On Fri, Jun 2, 2023 at 11:12 AM Alexei Starovoitov
<alexei.starovoitov@xxxxxxxxx> wrote:
>
> On Fri, Jun 2, 2023 at 9:32 AM Andrii Nakryiko
> <andrii.nakryiko@xxxxxxxxx> wrote:
> >
> > On Thu, Jun 1, 2023 at 9:54 AM Alexei Starovoitov
> > <alexei.starovoitov@xxxxxxxxx> wrote:
> > >
> > > On Thu, Jun 1, 2023 at 3:38 AM Alan Maguire <alan.maguire@xxxxxxxxxx> wrote:
> > > >
> > > > On 01/06/2023 04:53, Alexei Starovoitov wrote:
> > > > > On Wed, May 31, 2023 at 09:19:28PM +0100, Alan Maguire wrote:
> > > > >> BTF kind metadata provides information to parse BTF kinds.
> > > > >> By separating parsing BTF from using all the information
> > > > >> it provides, we allow BTF to encode new features even if
> > > > >> they cannot be used.  This is helpful in particular for
> > > > >> cases where newer tools for BTF generation run on an
> > > > >> older kernel; BTF kinds may be present that the kernel
> > > > >> cannot yet use, but at least it can parse the BTF
> > > > >> provided.  Meanwhile userspace tools with newer libbpf
> > > > >> may be able to use the newer information.
> > > > >>
> > > > >> The intent is to support encoding of kind metadata
> > > > >> optionally so that tools like pahole can add this
> > > > >> information.  So for each kind we record
> > > > >>
> > > > >> - a kind name string
> > > > >> - kind-related flags
> > > > >> - length of singular element following struct btf_type
> > > > >> - length of each of the btf_vlen() elements following
> > > > >>
> > > > >> In addition we make space in the metadata for
> > > > >> CRC32s computed over the BTF along with a CRC for
> > > > >> the base BTF; this allows split BTF to identify
> > > > >> a mismatch explicitly.  Finally we provide an
> > > > >> offset for an optional description string.
> > > > >>
> > > > >> The ideas here were discussed at [1] hence
> > > > >>
> > > > >> Suggested-by: Andrii Nakryiko <andrii@xxxxxxxxxx>
> > > > >> Signed-off-by: Alan Maguire <alan.maguire@xxxxxxxxxx>
> > > > >>
> > > > >> [1] https://lore.kernel.org/bpf/CAEf4BzYjWHRdNNw4B=eOXOs_ONrDwrgX4bn=Nuc1g8JPFC34MA@xxxxxxxxxxxxxx/
> > > > >> ---
> > > > >>  include/uapi/linux/btf.h       | 29 +++++++++++++++++++++++++++++
> > > > >>  tools/include/uapi/linux/btf.h | 29 +++++++++++++++++++++++++++++
> > > > >>  2 files changed, 58 insertions(+)
> > > > >>
> > > > >> diff --git a/include/uapi/linux/btf.h b/include/uapi/linux/btf.h
> > > > >> index ec1798b6d3ff..94c1f4518249 100644
> > > > >> --- a/include/uapi/linux/btf.h
> > > > >> +++ b/include/uapi/linux/btf.h
> > > > >> @@ -8,6 +8,34 @@
> > > > >>  #define BTF_MAGIC   0xeB9F
> > > > >>  #define BTF_VERSION 1
> > > > >>
> > > > >> +/* is this information required?
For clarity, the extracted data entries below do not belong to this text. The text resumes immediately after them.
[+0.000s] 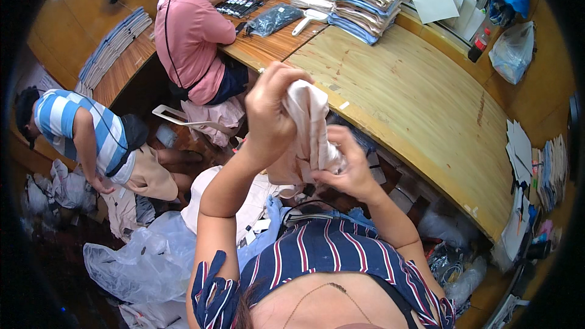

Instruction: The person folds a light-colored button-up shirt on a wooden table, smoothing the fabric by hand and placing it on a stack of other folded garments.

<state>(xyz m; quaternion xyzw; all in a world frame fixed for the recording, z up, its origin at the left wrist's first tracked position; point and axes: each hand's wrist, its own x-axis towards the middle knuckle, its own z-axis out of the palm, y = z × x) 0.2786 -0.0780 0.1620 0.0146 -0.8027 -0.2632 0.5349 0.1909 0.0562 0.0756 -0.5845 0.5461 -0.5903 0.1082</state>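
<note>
In front of my chest, raised off the table, hangs a bunched pale cream garment [308, 123]. My left hand [273, 106] is closed round its upper left side, with the knuckles up. Lower down on the other side, my right hand [351, 167] pinches the cloth between thumb and fingers. The garment drapes in folds between both hands; its exact kind cannot be made out. Below my left forearm lies a heap of loose cream and light blue garments [259, 207], some with white tags.
A wooden table [420, 91] stretches ahead and right, bearing folded shirt stacks [368, 3]. A person in pink [195, 42] sits at its far left part. Another in striped blue [85, 128] bends at left. Clear plastic bags [143, 256] lie lower left; papers [518, 152] stand far right.
</note>
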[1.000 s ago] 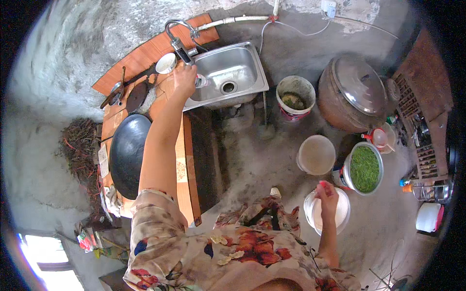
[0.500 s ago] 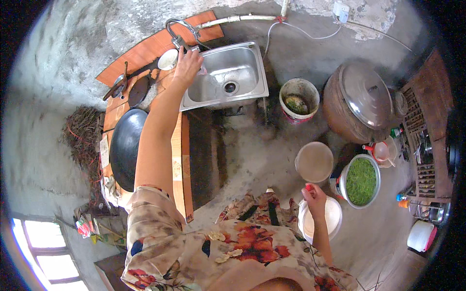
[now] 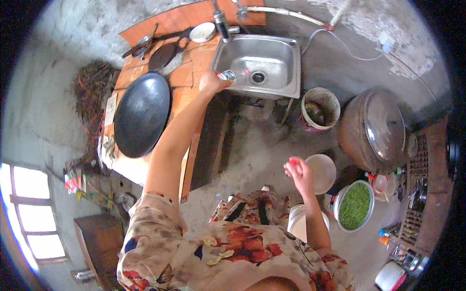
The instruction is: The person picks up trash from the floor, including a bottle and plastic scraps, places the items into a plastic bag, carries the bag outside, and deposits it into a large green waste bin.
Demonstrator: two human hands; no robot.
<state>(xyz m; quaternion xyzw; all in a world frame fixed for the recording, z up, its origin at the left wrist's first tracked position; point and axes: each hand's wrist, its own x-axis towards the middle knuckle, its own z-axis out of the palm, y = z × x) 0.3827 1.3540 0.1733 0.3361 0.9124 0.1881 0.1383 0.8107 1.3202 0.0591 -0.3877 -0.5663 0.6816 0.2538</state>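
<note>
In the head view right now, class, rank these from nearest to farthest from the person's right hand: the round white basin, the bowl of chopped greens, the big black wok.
Measured from the right hand:
1. Round white basin: just to its right, on the floor.
2. Bowl of chopped greens: farther right and lower.
3. Big black wok: far to the left, on the counter.

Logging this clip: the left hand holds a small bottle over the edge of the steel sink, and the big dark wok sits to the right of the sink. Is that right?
Not quite. The head view shows the left hand holding the small bottle over the steel sink edge, but the big dark wok sits to the left of the sink, on the orange counter.
</note>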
If so it cannot be sanitized safely. */
> > > > >> +#define BTF_KIND_META_OPTIONAL              (1 << 0)
> >
> > Another flag I was thinking about was a flag whether struct btf_type's
> > type/size field is a type or a size (or something else). E.g., let's
> > say we haven't had btf_type_tag yet and were adding it after we had
> > this new metadata. We could say that type_tag's type/size field is
> > actually a type ID, and generic tools like bpftool could basically
> > skip type_tag and resolve to underlying type. This way, optional
> > modifier/decorator KINDs won't even have to break applications using
> > old libbpf's when it comes to calculating type sizes and resolving
> > them.
>
> +1
>
> > > > >> +
> > > > >> +struct btf_kind_meta {
> > > > >> +    __u32 name_off;         /* kind name string offset */
> >
> > I'm not sure why we'd need to record this for every KIND? The tool
> > that doesn't know about this new kind can't do much about it anyways,
> > so whether it knows that this is "KIND_NEW_FANCY" or just its ID #123
> > doesn't make much difference?
>
> The name is certainly more meaningful than 123.
> bpftool output is consumed by humans who will be able to tell the difference.
> I'd keep the name here.

Ok, it's fine. When I was originally proposing this compact metadata,
I was trying to make it as minimal as possible, so adding 80 bytes
just for string offset fields (plus a bunch of strings) felt like an
unnecessary overhead. But it's not a big deal.

>
> > > > > and would bump the BTF_VERSION to 2 to make it a 'milestone'.
> >
> > Bumping BTF_VERSION to 2 automatically makes BTF incompatible with all
> > existing kernels (and potentially many tools that parse BTF). Given we
> > can actually extend BTF in backwards compatible way by just adding an
> > optional two fields to btf_header + extra bytes for metadata sections,
> > why making our lives harder by bumping this version?
>
> I fail to see how bumping the version makes it harder.
> libbpf needs to sanitize meta* fields in the struct btf_header on
> older kernels anway. At the same time sanitizing the version from 2 to
> 1
> in the same header is one extra line of code in libbpf.
> What am I missing?

So I checked libbpf code, and libbpf doesn't really check the version
field. So for the most part this BTF_VERSION bump wouldn't matter for
any tool that's based on libbpf's struct btf API. But if libbpf did
check version (as it probably should have), then by upgrading to newer
Clang that would emit BTF with this metadata (but no new fancy
BTF_KIND_KERNEL_FUNC or anything like that), we automatically make
such BTF incompatible with all those tools.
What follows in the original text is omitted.